Let $T$ be a stopping time, and consider any $\Sigma$-measurable $A \subseteq [T]$. We construct a stopping time $S$ such that $[S]=A$ by setting $S(\omega) = t$ whenever $(t,\omega) \in A$. On the other hand, when $(t,\omega) \notin A$ for all $t\in[0,\infty[$, set $S(\omega) = \infty$.

It is straightforward to verify that $S$ is a well-defined map from $\Omega$ to $[0,\infty]$, and that $[S]=A$. The fact that $S$ is a stopping time then follows from the measurable projection theorem and this lemma in Cohen and Elliott.
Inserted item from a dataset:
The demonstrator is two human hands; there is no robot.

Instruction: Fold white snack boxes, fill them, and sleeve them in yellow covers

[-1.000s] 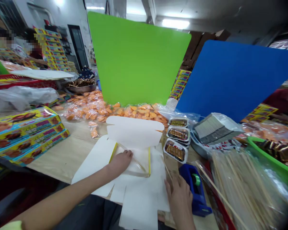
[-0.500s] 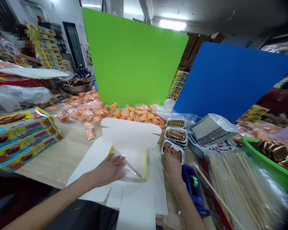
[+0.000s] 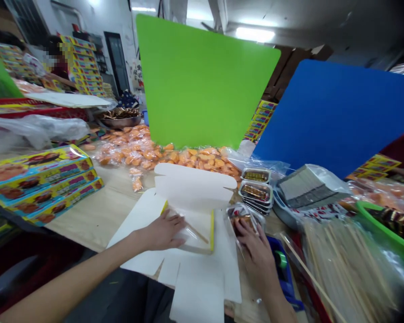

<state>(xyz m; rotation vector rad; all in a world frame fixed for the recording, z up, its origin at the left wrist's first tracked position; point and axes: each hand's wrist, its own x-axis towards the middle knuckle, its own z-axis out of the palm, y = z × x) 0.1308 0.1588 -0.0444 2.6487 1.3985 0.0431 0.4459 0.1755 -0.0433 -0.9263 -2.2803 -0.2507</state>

Lemma 7.3.6. Suppose $T$ is a random time with values in $[0,\infty]$. Then, $T$ is a stopping time if and only if $[T]\in \Sigma$.

Thus, we only need to check that $S$ is $\mathcal F$-measurable. Note that for any $t \in [0,\infty[$, \begin{align} \{S \le t \} &= \{ \omega:S(\omega) \le t \} \\ &= \pi_\Omega (A \cap [0,t]\times\Omega). \end{align}

Since $A$ is $\mathcal B \otimes \mathcal F$-measurable, the measurable projection theorem guarantees that $S$ is a random time.